The full listing is to be transcribed exactly, with each picture left out.

__Dataset content__
= = = = = = =

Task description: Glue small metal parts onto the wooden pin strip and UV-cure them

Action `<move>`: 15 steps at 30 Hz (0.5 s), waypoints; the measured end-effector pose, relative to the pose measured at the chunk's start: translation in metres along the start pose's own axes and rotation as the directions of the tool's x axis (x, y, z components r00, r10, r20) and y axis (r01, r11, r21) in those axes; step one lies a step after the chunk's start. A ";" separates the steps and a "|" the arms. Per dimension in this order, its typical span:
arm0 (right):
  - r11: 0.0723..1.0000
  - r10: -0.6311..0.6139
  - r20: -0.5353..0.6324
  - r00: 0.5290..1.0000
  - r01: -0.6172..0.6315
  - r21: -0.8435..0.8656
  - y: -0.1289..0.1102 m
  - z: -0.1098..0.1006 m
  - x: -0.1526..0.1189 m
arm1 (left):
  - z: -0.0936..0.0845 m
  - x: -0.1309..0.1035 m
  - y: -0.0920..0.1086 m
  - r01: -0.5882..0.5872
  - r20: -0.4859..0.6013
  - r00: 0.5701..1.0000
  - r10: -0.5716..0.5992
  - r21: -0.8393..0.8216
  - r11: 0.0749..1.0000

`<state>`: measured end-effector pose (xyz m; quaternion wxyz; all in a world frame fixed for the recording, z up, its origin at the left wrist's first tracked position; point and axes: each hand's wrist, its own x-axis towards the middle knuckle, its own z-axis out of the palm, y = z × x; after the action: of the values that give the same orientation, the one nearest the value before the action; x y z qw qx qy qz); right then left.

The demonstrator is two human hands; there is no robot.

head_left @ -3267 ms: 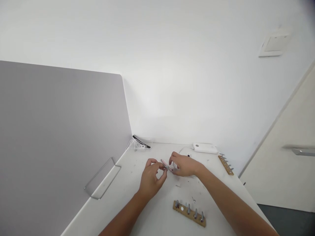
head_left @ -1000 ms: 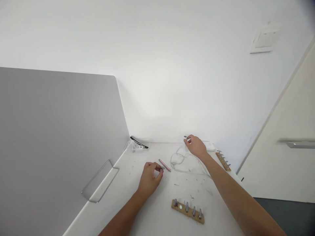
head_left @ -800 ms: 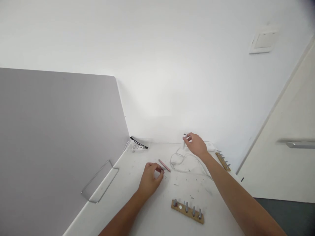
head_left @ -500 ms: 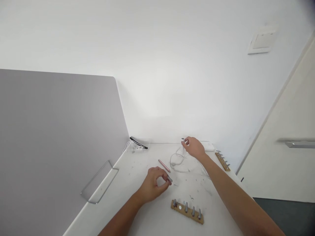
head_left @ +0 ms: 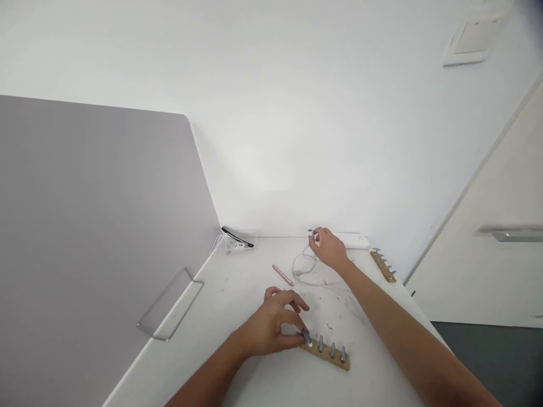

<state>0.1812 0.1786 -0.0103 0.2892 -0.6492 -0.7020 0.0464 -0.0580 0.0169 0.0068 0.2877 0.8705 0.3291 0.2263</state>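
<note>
A small grey tapered peg (head_left: 306, 337) is at the left end of a wooden strip (head_left: 336, 360), tilted, its lower end close to a white round spot (head_left: 310, 344) on the strip. The left hand (head_left: 272, 323) pinches it between the thumb and a finger, with the other fingers bent and lifted clear above; whether the peg touches the wood cannot be told. Along the rest of the strip, three similar grey pegs (head_left: 332, 350) stand upright in a row.

Beyond the left hand, a slim pink pen (head_left: 282, 275) lies at a slant on the white desk (head_left: 258, 384). Dark scraps (head_left: 330, 327) are scattered between the pen and the strip.

Farther back, the right hand (head_left: 330, 247) pinches a small white cylinder (head_left: 311, 234) with a dark top, raised close to the wall (head_left: 271, 141). A white cable (head_left: 299, 275) lies in loops below that hand. Just behind the hand, against the wall, is a white oblong case (head_left: 357, 241), partly covered by it. A second wooden strip (head_left: 384, 268) bearing grey pegs lies by the desk's right edge. In the far left corner, a clear tray (head_left: 253, 233) holds a black-and-white strap-like item (head_left: 237, 237), beside a grey panel (head_left: 106, 215).
</note>
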 end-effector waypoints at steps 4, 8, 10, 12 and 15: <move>0.999 -0.051 -0.033 0.998 0.051 -0.003 0.001 0.005 -0.002 | 0.002 0.000 0.004 0.016 -0.004 1.000 -0.016 0.008 1.000; 0.997 -0.077 -0.071 0.994 0.078 0.009 0.003 0.010 -0.004 | 0.003 0.000 0.006 0.032 0.017 0.999 -0.032 0.010 0.999; 0.996 -0.086 -0.082 0.993 0.087 0.018 0.003 0.012 -0.005 | 0.004 0.000 0.007 0.054 0.015 0.998 -0.054 0.018 0.998; 0.995 -0.089 -0.084 0.992 0.091 0.027 0.005 0.015 -0.004 | 0.005 0.000 0.007 0.070 0.015 0.997 -0.071 0.025 0.997; 0.996 -0.083 -0.082 0.993 0.086 0.037 0.007 0.018 -0.003 | 0.008 0.000 0.007 0.069 0.009 0.998 -0.069 0.023 0.997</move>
<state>0.1791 0.1821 -0.0292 0.3317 -0.6143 -0.7156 0.0221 -0.0502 0.0100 0.0059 0.2872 0.8629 0.3599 0.2084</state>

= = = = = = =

__Result for this exercise__
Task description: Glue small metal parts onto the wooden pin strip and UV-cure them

Action `<move>`: 15 steps at 30 Hz (0.5 s), waypoints; the measured end-effector pose, relative to the pose measured at the chunk's start: translation in metres along the start pose's own axes and rotation as the directions of the tool's x axis (x, y, z components r00, r10, r20) and y axis (r01, r11, r21) in those axes; step one lies a step after the chunk's start. A ";" separates the steps and a "|" the arms. Per dimension in this order, its typical span:
arm0 (right):
  - r11: 0.0723..1.0000
  - r10: -0.6311..0.6139
  - r20: -0.5353..0.6324
  - r00: 0.5290..1.0000
  - r01: -0.6172..0.6315
  - r21: -0.8435..0.8656
  - y: -0.1289..0.1102 m
  - z: -0.1098..0.1006 m
  - x: -0.1526..0.1189 m
arm1 (left):
  - z: -0.0936..0.0845 m
  - x: -0.1309..0.1035 m
  - y: -0.0920..0.1086 m
  - r01: -0.5882..0.5872
  - r20: -0.4859..0.6013
  - r00: 0.5701..1.0000
  - r10: -0.5716..0.5992
  - r21: -0.8393..0.8216
  - r11: 0.0749..1.0000

`<state>`: measured end-effector pose (xyz m; quaternion wxyz; all in a world frame fixed for the recording, z up, its origin at the left wrist's first tracked position; point and axes: each hand's wrist, its own x-axis towards the middle knuckle, its own z-axis out of the palm, y = z × x; after the action: of the values that give the same orientation, the one nearest the value before the action; x y z qw qx qy qz); right then left.

The demonstrator is two human hands; there is no robot.

head_left @ -3267 ms: 
head_left @ -1000 ms: 
head_left @ -800 ms: 
head_left @ -500 ms: 
head_left @ +0 ms: 

<state>0.1812 0.1786 -0.0103 0.2892 -0.6492 -0.7020 0.0464 -0.0580 0.0169 0.0068 0.2877 0.8705 0.3291 0.2263</state>
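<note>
A small grey tapered peg (head_left: 306, 337) is at the left end of a wooden strip (head_left: 336, 360), tilted, its lower end close to a white round spot (head_left: 310, 344) on the strip. The left hand (head_left: 272, 323) pinches it between the thumb and a finger, with the other fingers bent and lifted clear above; whether the peg touches the wood cannot be told. Along the rest of the strip, three similar grey pegs (head_left: 332, 350) stand upright in a row.

Beyond the left hand, a slim pink pen (head_left: 282, 275) lies at a slant on the white desk (head_left: 258, 384). Dark scraps (head_left: 330, 327) are scattered between the pen and the strip.

Farther back, the right hand (head_left: 330, 247) pinches a small white cylinder (head_left: 311, 234) with a dark top, raised close to the wall (head_left: 271, 141). A white cable (head_left: 299, 275) lies in loops below that hand. Just behind the hand, against the wall, is a white oblong case (head_left: 357, 241), partly covered by it. A second wooden strip (head_left: 384, 268) bearing grey pegs lies by the desk's right edge. In the far left corner, a clear tray (head_left: 253, 233) holds a black-and-white strap-like item (head_left: 237, 237), beside a grey panel (head_left: 106, 215).
</note>
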 end-effector waypoints at steps 4, 8, 10, 12 and 15: <move>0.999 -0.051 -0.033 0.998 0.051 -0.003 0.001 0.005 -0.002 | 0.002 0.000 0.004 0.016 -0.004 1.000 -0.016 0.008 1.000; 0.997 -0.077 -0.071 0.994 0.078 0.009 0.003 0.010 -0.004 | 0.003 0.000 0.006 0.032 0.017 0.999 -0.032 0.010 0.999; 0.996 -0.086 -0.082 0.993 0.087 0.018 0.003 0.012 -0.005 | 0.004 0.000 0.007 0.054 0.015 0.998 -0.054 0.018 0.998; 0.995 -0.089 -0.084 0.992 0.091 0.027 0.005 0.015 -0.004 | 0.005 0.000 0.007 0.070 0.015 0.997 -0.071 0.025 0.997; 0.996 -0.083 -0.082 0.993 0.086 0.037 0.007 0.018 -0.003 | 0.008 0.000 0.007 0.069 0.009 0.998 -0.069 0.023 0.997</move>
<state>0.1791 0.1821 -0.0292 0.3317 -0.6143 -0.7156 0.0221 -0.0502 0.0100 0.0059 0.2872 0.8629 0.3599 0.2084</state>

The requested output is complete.